:: Exercise goal ::
Every line containing "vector" should be copied out. Go through the entries and find them.

Items from a data source

|---|

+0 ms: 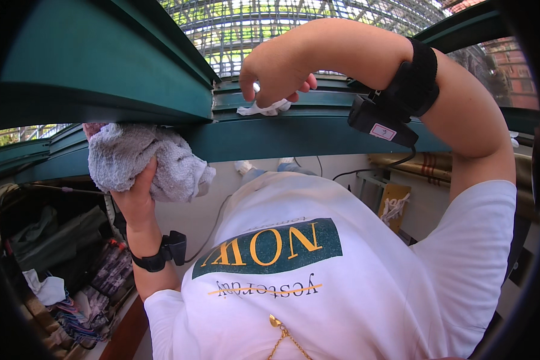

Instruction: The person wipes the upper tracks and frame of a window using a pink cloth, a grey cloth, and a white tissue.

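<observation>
My left hand (145,180) is closed around a bunched grey terry towel (121,155), below the lower edge of a dark green window frame (117,58). A reddish cloth corner (93,130) shows at the towel's far left. My right hand (276,72) bends down over the grooved green window track (333,99). Its fingers grip a crumpled white tissue or thin cloth (270,108), which lies in the track; part of it is hidden under the fingertips.
Mesh screen and metal bars (220,27) stand beyond the window. Cables run from the black wrist devices (382,114). At lower left are dark bags and clothes hangers (78,319). A yellow board with white cord (395,204) stands at right, near a rolled gold curtain (414,166).
</observation>
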`<state>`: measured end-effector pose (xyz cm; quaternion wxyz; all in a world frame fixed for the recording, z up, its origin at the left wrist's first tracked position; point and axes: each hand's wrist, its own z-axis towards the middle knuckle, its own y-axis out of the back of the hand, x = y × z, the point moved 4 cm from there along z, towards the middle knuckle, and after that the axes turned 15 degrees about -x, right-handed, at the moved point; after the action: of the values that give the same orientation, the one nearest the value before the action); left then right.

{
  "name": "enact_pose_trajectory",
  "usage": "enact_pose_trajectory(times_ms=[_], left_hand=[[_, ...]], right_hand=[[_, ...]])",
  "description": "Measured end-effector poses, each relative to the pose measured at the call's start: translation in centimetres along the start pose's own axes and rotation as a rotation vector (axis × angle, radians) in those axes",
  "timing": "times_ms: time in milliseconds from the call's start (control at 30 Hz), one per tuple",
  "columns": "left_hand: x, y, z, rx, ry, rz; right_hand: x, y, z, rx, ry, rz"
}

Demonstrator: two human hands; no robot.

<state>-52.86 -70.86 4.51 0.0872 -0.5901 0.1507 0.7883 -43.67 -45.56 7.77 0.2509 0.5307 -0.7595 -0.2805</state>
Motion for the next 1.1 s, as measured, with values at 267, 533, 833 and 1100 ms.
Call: enact_pose_trajectory(times_ms=[267, 533, 833, 1100], left_hand=[[-0.3, -0.6, -0.2, -0.056, 0.028, -0.085], [-0.2, -0.4, -0.2, -0.058, 0.042, -0.079], [0.1, -0.3, -0.3, -0.059, 0.083, -0.109], [0.3, 0.1, -0.2, -0.082, 0.016, -0.023]], right_hand=[[0.6, -1.6, 3.6, -0.592, 0.327, 0.001], [0.4, -2.3, 4.5, -0.607, 0.394, -0.143], [0.8, -2.2, 5.7, -0.662, 0.485, -0.24], [0.9, -2.5, 6.4, -0.889, 0.675, -0.354]])
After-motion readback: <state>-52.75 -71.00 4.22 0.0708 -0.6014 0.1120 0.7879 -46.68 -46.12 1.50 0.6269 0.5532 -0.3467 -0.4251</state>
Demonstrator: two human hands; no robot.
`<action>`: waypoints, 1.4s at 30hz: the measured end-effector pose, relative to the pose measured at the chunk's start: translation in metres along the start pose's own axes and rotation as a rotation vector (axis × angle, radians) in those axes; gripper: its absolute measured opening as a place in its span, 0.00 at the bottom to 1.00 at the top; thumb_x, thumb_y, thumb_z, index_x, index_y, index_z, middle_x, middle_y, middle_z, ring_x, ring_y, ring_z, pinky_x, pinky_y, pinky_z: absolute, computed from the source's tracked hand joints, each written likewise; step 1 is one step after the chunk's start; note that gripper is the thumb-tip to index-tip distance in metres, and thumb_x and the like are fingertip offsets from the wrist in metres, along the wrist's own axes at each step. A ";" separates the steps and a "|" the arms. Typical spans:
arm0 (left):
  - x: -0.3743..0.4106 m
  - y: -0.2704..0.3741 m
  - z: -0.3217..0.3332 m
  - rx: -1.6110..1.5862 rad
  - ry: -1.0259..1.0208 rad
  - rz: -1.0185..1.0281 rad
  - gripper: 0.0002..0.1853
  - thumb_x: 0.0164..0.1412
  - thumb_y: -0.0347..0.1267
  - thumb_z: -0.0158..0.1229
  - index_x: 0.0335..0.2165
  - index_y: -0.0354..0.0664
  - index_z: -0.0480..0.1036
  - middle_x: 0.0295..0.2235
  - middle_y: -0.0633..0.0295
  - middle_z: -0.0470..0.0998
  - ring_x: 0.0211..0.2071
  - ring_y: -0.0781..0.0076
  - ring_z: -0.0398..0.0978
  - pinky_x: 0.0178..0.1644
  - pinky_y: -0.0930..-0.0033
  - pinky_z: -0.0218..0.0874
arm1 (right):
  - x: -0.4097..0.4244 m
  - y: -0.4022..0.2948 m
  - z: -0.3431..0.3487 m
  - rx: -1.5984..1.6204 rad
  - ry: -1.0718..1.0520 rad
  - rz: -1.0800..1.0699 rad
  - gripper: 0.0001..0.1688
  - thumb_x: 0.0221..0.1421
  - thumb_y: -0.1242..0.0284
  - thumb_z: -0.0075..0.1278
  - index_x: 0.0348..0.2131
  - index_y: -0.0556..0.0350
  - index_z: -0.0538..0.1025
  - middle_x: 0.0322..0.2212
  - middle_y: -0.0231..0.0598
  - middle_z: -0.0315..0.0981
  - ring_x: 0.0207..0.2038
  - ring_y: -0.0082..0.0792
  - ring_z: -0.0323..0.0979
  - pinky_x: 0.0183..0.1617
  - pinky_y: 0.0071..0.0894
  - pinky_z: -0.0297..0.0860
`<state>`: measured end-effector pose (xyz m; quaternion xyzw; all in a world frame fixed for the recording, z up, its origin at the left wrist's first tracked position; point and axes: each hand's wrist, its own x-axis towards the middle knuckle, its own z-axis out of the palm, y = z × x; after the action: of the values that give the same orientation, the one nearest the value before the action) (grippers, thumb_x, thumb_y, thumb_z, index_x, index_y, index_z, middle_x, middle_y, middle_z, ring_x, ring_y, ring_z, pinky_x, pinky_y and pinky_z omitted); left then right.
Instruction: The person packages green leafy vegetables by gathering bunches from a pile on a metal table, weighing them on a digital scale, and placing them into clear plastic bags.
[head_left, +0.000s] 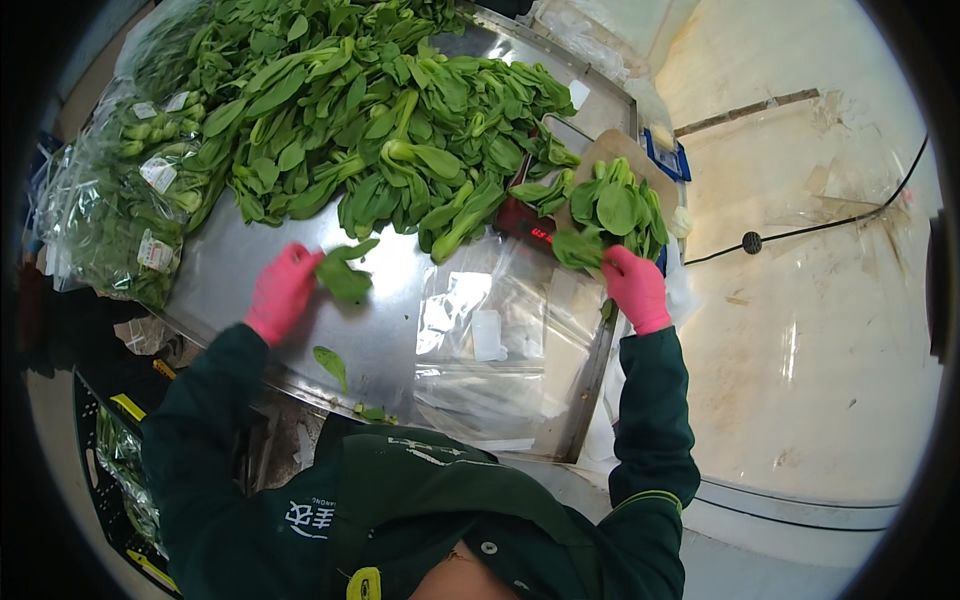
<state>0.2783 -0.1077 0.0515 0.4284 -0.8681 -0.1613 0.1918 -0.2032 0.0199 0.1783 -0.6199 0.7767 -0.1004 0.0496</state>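
My left hand (280, 291), in a pink glove, pinches a few loose bok choy leaves (345, 277) above the steel table. My pink-gloved right hand (636, 285) grips a small bok choy (579, 249) at the front edge of a digital scale. On the scale's board (630, 146) rests a bunch of bok choy (621, 206), its pale stems pointing away from me. The scale's red display (538, 231) is lit and partly hidden by leaves. A large heap of bok choy (375, 127) covers the far side of the table.
Clear plastic bags (484, 390) lie flat on the steel table (240, 259). Bagged greens with labels (150, 217) are piled at the left. A loose leaf (331, 366) lies near the front edge. A black crate (97, 465) stands lower left. A cord (817, 230) crosses the wall panel.
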 end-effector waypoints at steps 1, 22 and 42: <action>0.019 -0.010 -0.007 0.050 0.096 -0.040 0.24 0.47 0.24 0.55 0.47 0.46 0.68 0.39 0.54 0.69 0.39 0.52 0.70 0.40 0.59 0.64 | 0.004 -0.022 -0.007 0.069 -0.018 -0.056 0.15 0.50 0.63 0.52 0.39 0.46 0.74 0.23 0.47 0.74 0.29 0.49 0.73 0.32 0.44 0.67; -0.050 -0.008 0.042 -0.096 -0.829 0.624 0.10 0.43 0.31 0.55 0.30 0.43 0.73 0.31 0.55 0.73 0.36 0.52 0.72 0.38 0.56 0.64 | 0.139 -0.082 -0.076 0.731 0.026 0.013 0.19 0.58 0.68 0.48 0.48 0.51 0.73 0.36 0.30 0.77 0.34 0.16 0.70 0.33 0.17 0.63; 0.380 0.245 0.150 0.312 -0.354 0.433 0.25 0.49 0.43 0.58 0.44 0.41 0.71 0.37 0.50 0.76 0.46 0.53 0.72 0.57 0.45 0.50 | 0.060 0.186 0.058 0.590 0.339 0.594 0.49 0.52 0.46 0.50 0.55 0.70 0.57 0.49 0.55 0.64 0.51 0.44 0.65 0.54 0.31 0.60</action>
<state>-0.1714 -0.2540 0.1031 0.2232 -0.9733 -0.0538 -0.0001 -0.3824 -0.0047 0.0844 -0.3041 0.8562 -0.3991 0.1233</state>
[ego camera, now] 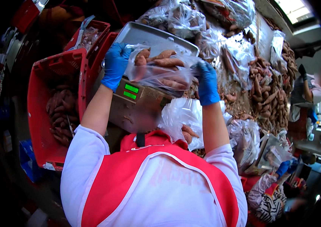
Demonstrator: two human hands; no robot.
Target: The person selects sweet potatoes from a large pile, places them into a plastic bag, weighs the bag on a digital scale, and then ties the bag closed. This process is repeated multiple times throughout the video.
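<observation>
My left hand (117, 65), in a blue glove, grips the left edge of a clear plastic bag (160, 72). The bag's right end is gathered in my right hand (205, 81), also gloved in blue. Several reddish-brown sweet potatoes (168, 62) lie inside the bag. It is stretched between both hands over the metal pan (146, 31) of a digital scale; whether it rests on the pan I cannot tell. Below the pan, the scale's display panel (131, 91) glows green. Another plastic bag (181, 113), with sweet potatoes (188, 133) at it, sits close to my right forearm.
A red plastic crate (55, 63) holding sweet potatoes (62, 110) stands at left, another red crate (96, 37) beyond. Filled bags (187, 21) and a heap of sweet potatoes (271, 96) cover the right side. Two co-workers (305, 88) (271, 195) are at far right.
</observation>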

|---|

:: Result of this task ::
  "description": "Measured end-effector poses, each relative to the pose measured at the call's start: translation in centimetres along the start pose's own axes and rotation as a rotation vector (axis × angle, radians) in those axes",
`<action>`: waypoints, 1.4s at 30hz: the measured end-effector pose, relative to the pose measured at the chunk's start: translation in metres along the start pose's own axes and rotation as a rotation vector (axis × angle, radians) in those axes; gripper: its absolute measured opening as a place in its span, 0.00 at the bottom to 1.00 at the top; thumb_x, thumb_y, thumb_z, index_x, index_y, index_z, middle_x, middle_y, middle_z, ring_x, ring_y, ring_z, pinky_x, pinky_y, pinky_z: absolute, computed from the source's tracked hand joints, each written likewise; step 1 is one step after the chunk's start; note that gripper is the thumb-tip to index-tip distance in metres, and thumb_x and the like are fingertip offsets from the wrist in metres, along the wrist's own axes at each step. A ";" separates the steps and a "|" the arms. Typical spans:

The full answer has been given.